* **Required work**: Set down, exactly as written, the lines from the top of the data to the line that holds "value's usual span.", and omit the pictures.

* **Supplied information**:
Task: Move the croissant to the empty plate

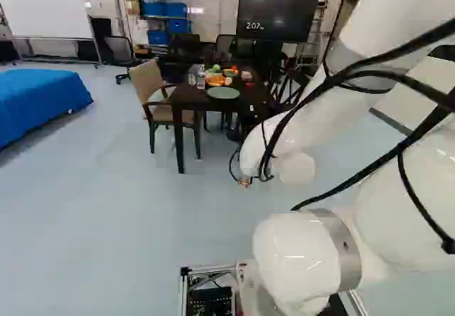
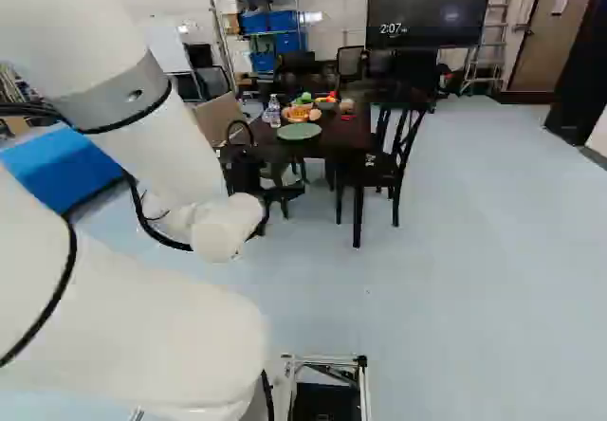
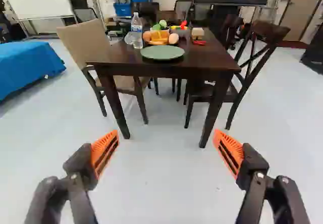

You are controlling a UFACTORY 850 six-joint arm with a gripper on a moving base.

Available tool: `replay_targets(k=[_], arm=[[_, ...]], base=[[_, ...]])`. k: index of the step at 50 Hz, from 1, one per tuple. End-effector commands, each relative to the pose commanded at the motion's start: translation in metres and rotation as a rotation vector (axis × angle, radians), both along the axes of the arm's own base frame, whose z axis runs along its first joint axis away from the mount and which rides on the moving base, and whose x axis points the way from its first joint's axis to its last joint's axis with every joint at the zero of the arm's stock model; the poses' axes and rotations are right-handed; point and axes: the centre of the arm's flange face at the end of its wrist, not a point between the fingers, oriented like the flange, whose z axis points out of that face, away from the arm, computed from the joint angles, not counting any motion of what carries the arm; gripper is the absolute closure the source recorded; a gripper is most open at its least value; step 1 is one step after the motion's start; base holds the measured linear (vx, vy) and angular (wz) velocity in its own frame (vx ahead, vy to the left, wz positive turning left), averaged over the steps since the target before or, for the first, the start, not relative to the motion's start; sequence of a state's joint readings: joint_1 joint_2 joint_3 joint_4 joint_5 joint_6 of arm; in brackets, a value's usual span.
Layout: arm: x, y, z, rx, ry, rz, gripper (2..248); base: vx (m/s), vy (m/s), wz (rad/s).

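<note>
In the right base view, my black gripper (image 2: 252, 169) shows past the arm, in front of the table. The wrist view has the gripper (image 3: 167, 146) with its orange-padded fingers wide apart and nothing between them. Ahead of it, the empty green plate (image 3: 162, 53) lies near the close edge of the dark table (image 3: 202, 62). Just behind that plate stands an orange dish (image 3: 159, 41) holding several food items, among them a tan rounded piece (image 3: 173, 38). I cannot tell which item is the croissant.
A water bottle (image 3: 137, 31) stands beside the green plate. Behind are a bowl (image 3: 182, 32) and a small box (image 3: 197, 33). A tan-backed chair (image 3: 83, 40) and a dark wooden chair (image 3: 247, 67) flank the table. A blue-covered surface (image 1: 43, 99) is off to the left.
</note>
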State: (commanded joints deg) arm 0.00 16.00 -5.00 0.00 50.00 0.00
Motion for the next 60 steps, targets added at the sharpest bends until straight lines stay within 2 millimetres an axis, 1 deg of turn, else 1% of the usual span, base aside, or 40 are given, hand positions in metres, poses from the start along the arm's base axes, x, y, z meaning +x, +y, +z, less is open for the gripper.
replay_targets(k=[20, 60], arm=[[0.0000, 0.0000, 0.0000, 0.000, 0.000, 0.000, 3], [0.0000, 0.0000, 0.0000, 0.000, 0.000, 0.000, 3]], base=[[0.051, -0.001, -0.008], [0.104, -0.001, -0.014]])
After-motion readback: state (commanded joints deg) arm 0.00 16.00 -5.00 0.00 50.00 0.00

* **Exercise output**:
Task: Move the croissant to the empty plate


You are controlling a UFACTORY 850 six-joint arm with a gripper on a moving base.

Available tool: `replay_targets(k=[_], arm=[[_, ...]], base=[[_, ...]])`. k: index of the step at 50 Hz, from 1, one per tuple. End-effector commands, each relative to the pose commanded at the motion's start: translation in metres and rotation as a rotation vector (axis × angle, radians), both along the axes of the arm's own base frame, whose z axis runs along its first joint axis away from the mount and which rides on the moving base, and whose x axis points the way from its first joint's axis to its last joint's axis with every joint at the zero of the arm's stock model; the poses' axes and rotations are right-handed; point and axes: the centre of the arm's flange face at the end of its wrist, not a point between the fingers, oriented like the flange, whose z axis points out of that face, away from the arm, computed from the joint angles, not counting any motion of what carries the arm; gripper is the absolute closure the source recorded; a gripper is most open at its least value; step 1 is one step after the motion's start; base holds the measured linear (vx, vy) and angular (wz) velocity in its own frame (vx ahead, vy to the left, wz positive turning left), averaged over the steps since the target before or, for the first, the start, not relative to the motion's start; sequence of a state's joint readings: joint_1 joint_2 joint_3 joint_4 joint_5 joint_6 of arm; in brackets, a value's usual span.

This exercise has nothing more to it.